**WHAT TO DO:** Please repeat the data in full, character for character.

**EXTRACTED ENTRIES:**
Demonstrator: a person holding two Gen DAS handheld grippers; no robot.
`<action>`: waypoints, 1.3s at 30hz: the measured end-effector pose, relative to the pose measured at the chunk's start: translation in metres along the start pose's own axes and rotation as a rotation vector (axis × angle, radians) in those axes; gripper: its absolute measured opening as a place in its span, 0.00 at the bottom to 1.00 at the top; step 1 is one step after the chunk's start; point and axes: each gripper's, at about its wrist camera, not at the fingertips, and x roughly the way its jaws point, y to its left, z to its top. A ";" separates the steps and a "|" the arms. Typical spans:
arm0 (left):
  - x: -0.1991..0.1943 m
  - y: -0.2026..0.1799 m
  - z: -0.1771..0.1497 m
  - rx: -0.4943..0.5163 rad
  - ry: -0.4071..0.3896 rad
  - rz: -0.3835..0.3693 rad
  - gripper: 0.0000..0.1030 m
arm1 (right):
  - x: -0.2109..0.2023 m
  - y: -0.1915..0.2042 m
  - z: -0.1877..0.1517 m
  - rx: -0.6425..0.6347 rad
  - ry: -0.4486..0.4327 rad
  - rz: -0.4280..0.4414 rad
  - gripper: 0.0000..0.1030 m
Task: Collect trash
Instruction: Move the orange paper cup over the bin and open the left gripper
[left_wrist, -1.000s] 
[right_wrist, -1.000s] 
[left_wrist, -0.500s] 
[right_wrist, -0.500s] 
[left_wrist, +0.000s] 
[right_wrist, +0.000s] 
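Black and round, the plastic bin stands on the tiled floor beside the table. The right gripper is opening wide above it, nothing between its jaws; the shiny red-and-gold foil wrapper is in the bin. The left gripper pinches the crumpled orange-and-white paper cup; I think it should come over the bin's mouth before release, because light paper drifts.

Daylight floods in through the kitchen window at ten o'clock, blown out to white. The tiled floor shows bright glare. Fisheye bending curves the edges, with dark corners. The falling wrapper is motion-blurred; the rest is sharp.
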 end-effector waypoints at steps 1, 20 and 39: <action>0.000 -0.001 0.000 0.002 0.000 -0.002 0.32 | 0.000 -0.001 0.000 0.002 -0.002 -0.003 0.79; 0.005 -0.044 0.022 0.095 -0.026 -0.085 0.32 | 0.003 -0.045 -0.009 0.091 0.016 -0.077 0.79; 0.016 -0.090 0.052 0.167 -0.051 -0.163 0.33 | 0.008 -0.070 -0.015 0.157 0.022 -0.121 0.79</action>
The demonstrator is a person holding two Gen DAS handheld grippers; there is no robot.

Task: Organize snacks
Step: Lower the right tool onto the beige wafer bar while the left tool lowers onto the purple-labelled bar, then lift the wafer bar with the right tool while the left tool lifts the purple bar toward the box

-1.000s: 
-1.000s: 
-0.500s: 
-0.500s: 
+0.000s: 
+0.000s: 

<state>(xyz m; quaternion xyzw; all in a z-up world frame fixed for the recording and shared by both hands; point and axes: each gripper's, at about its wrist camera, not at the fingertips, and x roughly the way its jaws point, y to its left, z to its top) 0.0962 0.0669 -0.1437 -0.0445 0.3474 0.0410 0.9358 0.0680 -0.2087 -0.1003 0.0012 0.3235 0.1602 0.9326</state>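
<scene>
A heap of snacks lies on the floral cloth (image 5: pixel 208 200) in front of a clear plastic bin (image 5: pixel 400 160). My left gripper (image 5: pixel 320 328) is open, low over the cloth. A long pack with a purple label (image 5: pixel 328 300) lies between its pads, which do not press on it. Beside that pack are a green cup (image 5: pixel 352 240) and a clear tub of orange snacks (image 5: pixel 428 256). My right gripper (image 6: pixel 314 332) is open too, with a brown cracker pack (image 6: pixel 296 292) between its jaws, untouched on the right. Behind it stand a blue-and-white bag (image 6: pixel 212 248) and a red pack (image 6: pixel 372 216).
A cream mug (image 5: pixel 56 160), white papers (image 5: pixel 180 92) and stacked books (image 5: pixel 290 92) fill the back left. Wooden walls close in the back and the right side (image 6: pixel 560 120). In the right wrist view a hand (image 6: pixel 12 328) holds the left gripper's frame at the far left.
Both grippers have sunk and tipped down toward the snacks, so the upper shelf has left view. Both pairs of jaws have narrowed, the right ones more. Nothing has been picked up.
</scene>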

**EXERCISE SOLUTION:**
Demonstrator: a person holding two Gen DAS handheld grippers; no robot.
`<action>`: waypoints, 1.3s at 30hz: the measured end-effector pose, relative to the pose measured at the chunk's start: translation in metres along the start pose's own axes and rotation as a rotation vector (axis × angle, radians) in those axes; gripper: its absolute measured opening as a place in its span, 0.00 at the bottom to 1.00 at the top; step 1 is one step after the chunk's start; point and axes: each gripper's, at about its wrist camera, not at the fingertips, and x roughly the way its jaws point, y to its left, z to its top. A ";" separates the steps and a "|" the arms. Typical spans:
arm0 (left):
  - x: -0.1991..0.1943 m
  - y: -0.2026..0.1799 m
  - z: -0.1771..0.1497 m
  - rx: -0.4943..0.5163 rad
  - ry: -0.4071..0.3896 rad
  - rz: -0.3835..0.3693 rad
  - gripper: 0.0000..0.1030 m
arm1 (right):
  - x: -0.2109..0.2023 m
  - y: -0.1915..0.2042 m
  - z: -0.1877..0.1517 m
  - rx: -0.6425..0.6347 rad
  - ry: -0.4486..0.4327 rad
  - rz: -0.4280..0.4414 rad
  - gripper: 0.0000..0.1030 m
Task: Collect trash
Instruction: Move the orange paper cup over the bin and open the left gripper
[left_wrist, -1.000s] 
[right_wrist, -1.000s] 
[left_wrist, -0.500s] 
[right_wrist, -0.500s] 
[left_wrist, +0.000s] 
[right_wrist, +0.000s] 
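Black and round, the plastic bin stands on the tiled floor beside the table. The right gripper is opening wide above it, nothing between its jaws; the shiny red-and-gold foil wrapper is in the bin. The left gripper pinches the crumpled orange-and-white paper cup; I think it should come over the bin's mouth before release, because light paper drifts.

Daylight floods in through the kitchen window at ten o'clock, blown out to white. The tiled floor shows bright glare. Fisheye bending curves the edges, with dark corners. The falling wrapper is motion-blurred; the rest is sharp.
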 end-effector waypoints at steps 1, 20 and 39: <action>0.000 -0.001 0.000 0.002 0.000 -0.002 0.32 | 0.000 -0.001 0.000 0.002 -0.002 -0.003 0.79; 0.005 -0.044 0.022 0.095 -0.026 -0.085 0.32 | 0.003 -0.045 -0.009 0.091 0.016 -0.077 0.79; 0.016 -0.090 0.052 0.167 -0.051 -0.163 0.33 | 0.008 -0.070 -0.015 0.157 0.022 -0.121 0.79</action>
The demonstrator is a person holding two Gen DAS handheld grippers; there is no robot.

Task: Organize snacks
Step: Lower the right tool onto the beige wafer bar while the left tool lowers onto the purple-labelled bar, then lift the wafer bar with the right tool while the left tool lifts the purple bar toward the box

-1.000s: 
-1.000s: 
-0.500s: 
-0.500s: 
+0.000s: 
+0.000s: 

<state>(xyz m; quaternion xyzw; all in a z-up world frame fixed for the recording and shared by both hands; point and axes: each gripper's, at about its wrist camera, not at the fingertips, and x roughly the way its jaws point, y to its left, z to its top) 0.0962 0.0669 -0.1437 -0.0445 0.3474 0.0410 0.9358 0.0680 -0.2087 -0.1003 0.0012 0.3235 0.1602 0.9326</state>
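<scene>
A heap of snacks lies on the floral cloth (image 5: pixel 208 200) in front of a clear plastic bin (image 5: pixel 400 160). My left gripper (image 5: pixel 320 328) is open, low over the cloth. A long pack with a purple label (image 5: pixel 328 300) lies between its pads, which do not press on it. Beside that pack are a green cup (image 5: pixel 352 240) and a clear tub of orange snacks (image 5: pixel 428 256). My right gripper (image 6: pixel 314 332) is open too, with a brown cracker pack (image 6: pixel 296 292) between its jaws, untouched on the right. Behind it stand a blue-and-white bag (image 6: pixel 212 248) and a red pack (image 6: pixel 372 216).
A cream mug (image 5: pixel 56 160), white papers (image 5: pixel 180 92) and stacked books (image 5: pixel 290 92) fill the back left. Wooden walls close in the back and the right side (image 6: pixel 560 120). In the right wrist view a hand (image 6: pixel 12 328) holds the left gripper's frame at the far left.
Both grippers have sunk and tipped down toward the snacks, so the upper shelf has left view. Both pairs of jaws have narrowed, the right ones more. Nothing has been picked up.
</scene>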

Nothing more is needed to finish the exercise.